* Required work
Would you repeat the listing exactly but omit every picture?

* Recorded information
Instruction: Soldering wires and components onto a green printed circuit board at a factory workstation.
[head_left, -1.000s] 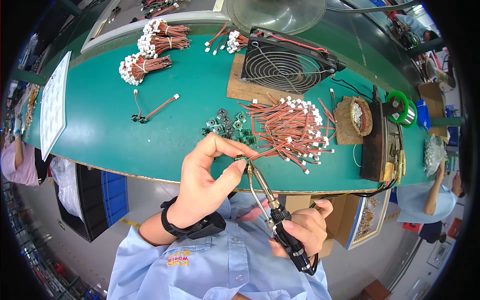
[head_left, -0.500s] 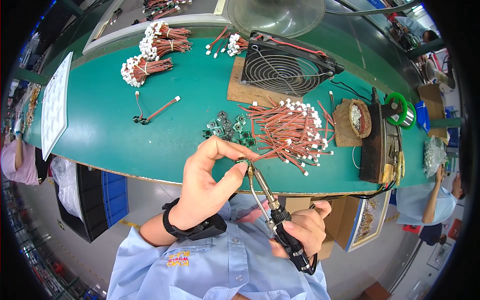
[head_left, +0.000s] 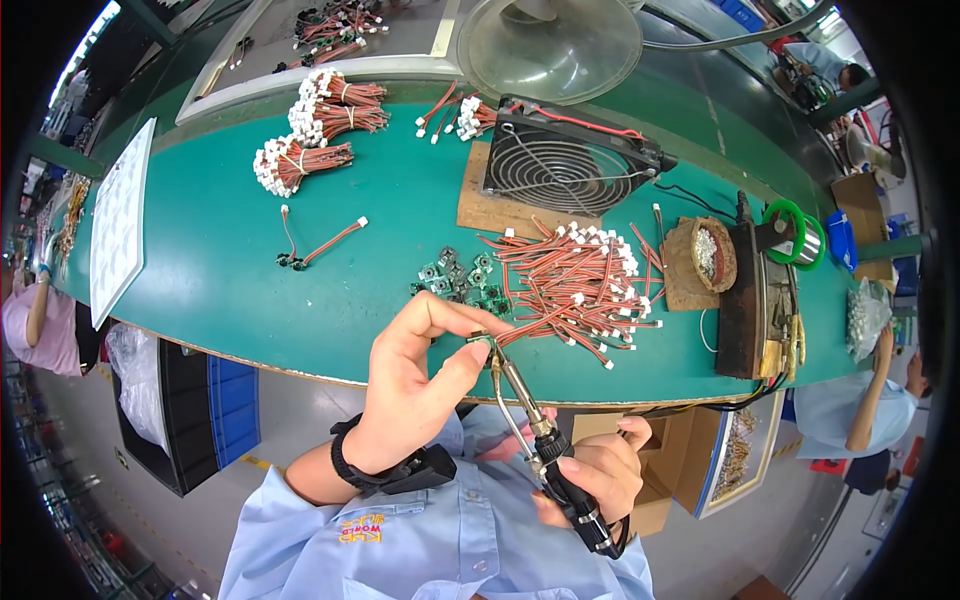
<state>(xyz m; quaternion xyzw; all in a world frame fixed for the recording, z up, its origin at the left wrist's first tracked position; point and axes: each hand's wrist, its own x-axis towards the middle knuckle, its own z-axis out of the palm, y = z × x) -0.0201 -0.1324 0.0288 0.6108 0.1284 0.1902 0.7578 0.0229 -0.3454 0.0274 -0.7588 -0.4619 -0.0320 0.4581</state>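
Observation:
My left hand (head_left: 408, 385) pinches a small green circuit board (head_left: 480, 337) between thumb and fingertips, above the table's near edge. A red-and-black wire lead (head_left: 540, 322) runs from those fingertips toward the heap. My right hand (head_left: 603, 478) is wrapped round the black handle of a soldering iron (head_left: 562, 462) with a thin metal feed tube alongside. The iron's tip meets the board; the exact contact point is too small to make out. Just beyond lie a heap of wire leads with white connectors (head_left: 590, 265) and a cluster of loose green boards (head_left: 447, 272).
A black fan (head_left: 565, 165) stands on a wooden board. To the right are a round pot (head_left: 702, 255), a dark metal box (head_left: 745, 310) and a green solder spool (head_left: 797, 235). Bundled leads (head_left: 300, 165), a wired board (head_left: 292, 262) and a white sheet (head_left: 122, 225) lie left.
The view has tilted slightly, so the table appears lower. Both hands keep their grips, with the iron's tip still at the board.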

* Exercise response
Instruction: Soldering wires and components onto a green printed circuit board at a factory workstation.
[head_left, -1.000s] 
[head_left, -0.500s] 
[head_left, +0.000s] 
<state>(xyz m; quaternion xyzw; all in a world frame fixed for the recording, z up, its origin at the left wrist's first tracked position; point and axes: each hand's wrist, its own x-axis towards the middle knuckle, its own z-axis out of the palm, y = z × x) -0.0201 -0.1324 0.0288 0.6108 0.1284 0.1902 0.7578 0.0229 -0.3454 0.0274 -0.7588 -0.4619 -0.0320 0.4581</state>
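Observation:
My left hand (head_left: 408, 385) pinches a small green circuit board (head_left: 480, 337) between thumb and fingertips, above the table's near edge. A red-and-black wire lead (head_left: 540, 322) runs from those fingertips toward the heap. My right hand (head_left: 603, 478) is wrapped round the black handle of a soldering iron (head_left: 562, 462) with a thin metal feed tube alongside. The iron's tip meets the board; the exact contact point is too small to make out. Just beyond lie a heap of wire leads with white connectors (head_left: 590, 265) and a cluster of loose green boards (head_left: 447, 272).
A black fan (head_left: 565, 165) stands on a wooden board. To the right are a round pot (head_left: 702, 255), a dark metal box (head_left: 745, 310) and a green solder spool (head_left: 797, 235). Bundled leads (head_left: 300, 165), a wired board (head_left: 292, 262) and a white sheet (head_left: 122, 225) lie left.
The view has tilted slightly, so the table appears lower. Both hands keep their grips, with the iron's tip still at the board.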

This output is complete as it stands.